Customers with other accounts, including Student Checking and Solid Choice Checking ones, will lose another benefit: ATM fee reimbursements for transactions at non-SunTrust Banks.

The pricing changes reflect the costs of doing business and staying competitive with other banks, as well as balancing the needs of its customers, SunTrust spokesman Hugh Suhr stated in an email.

Last year, SunTrust, which has 1,651 branches in the Southeast America and is based in Atlanta, stopped offering free checking. After SunTrust imposed a fee for use of its debit cards, the company rescinded it in the wake of consumer fury surrounding Bank of America's attempt to charge $5 monthly for debit card use.

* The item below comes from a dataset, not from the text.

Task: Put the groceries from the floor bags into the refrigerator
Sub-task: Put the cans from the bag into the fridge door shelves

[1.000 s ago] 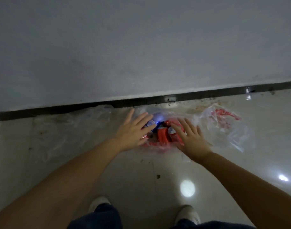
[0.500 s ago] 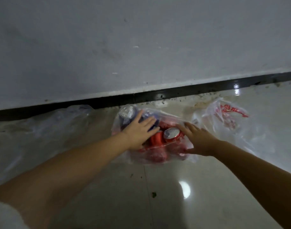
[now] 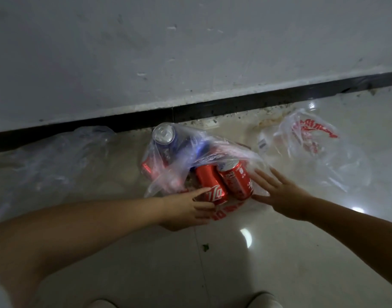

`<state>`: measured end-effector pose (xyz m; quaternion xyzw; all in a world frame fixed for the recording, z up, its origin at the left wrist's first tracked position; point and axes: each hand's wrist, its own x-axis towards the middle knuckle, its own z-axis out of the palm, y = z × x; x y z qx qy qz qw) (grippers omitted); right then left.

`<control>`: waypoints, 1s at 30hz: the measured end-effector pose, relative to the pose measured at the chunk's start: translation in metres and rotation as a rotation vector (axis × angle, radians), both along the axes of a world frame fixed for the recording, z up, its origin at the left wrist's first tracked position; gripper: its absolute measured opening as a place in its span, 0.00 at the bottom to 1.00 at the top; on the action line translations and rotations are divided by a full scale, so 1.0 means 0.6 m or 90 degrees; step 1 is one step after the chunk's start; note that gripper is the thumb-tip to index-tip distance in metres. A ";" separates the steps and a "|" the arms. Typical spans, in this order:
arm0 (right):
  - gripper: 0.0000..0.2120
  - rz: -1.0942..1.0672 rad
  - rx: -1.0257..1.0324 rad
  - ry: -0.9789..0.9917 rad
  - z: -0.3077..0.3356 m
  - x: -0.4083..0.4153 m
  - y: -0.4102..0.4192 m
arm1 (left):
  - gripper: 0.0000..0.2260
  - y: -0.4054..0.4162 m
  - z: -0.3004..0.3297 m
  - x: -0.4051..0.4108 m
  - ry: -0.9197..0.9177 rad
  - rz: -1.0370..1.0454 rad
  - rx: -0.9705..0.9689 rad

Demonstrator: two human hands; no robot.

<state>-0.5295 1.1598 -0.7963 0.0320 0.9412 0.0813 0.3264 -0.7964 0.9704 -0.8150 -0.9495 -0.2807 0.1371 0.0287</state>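
Left hand: the left hand [image 3: 186, 210] is curling its fingers around the near end of a red cola can [image 3: 210, 187].
Right hand: the right hand [image 3: 283, 194] is lying flat, fingers spread, against a second red can [image 3: 236, 180].
Bag: a clear plastic bag [image 3: 175, 172] is sagging open around both cans (a blue can [image 3: 168, 141] is standing behind).
Floor: a printed bag [image 3: 310, 143] is sitting near the black baseboard [image 3: 235, 105].

glossy pale tile floor [image 3: 268, 258], 3 plastic bags on it by the black baseboard [image 3: 235, 106]: clear bag [image 3: 52, 161] left, can-filled bag [image 3: 179, 165] middle, red-printed bag [image 3: 312, 147] right
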 end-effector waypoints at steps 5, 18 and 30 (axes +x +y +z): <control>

SunTrust is hardly the only bank this year to make major changes to its fee structure. Wells Fargo has said it is completely phasing out free checking this summer. U.S. Bank said in May that it will hike overdrafts fees to $35 from $33. In April, the cost for a checking account at Citizens Bank doubled.

In addition to imposing higher fees on existing services, banks have also been experimenting with offering new products. JPMorgan Chase is debuting a prepaid card this summer that will cost $4.95 per month -- a product that Chase has said it wants to present as an alternative to a checking account. Other banks have expanded into offering services like short-term payday-like loans.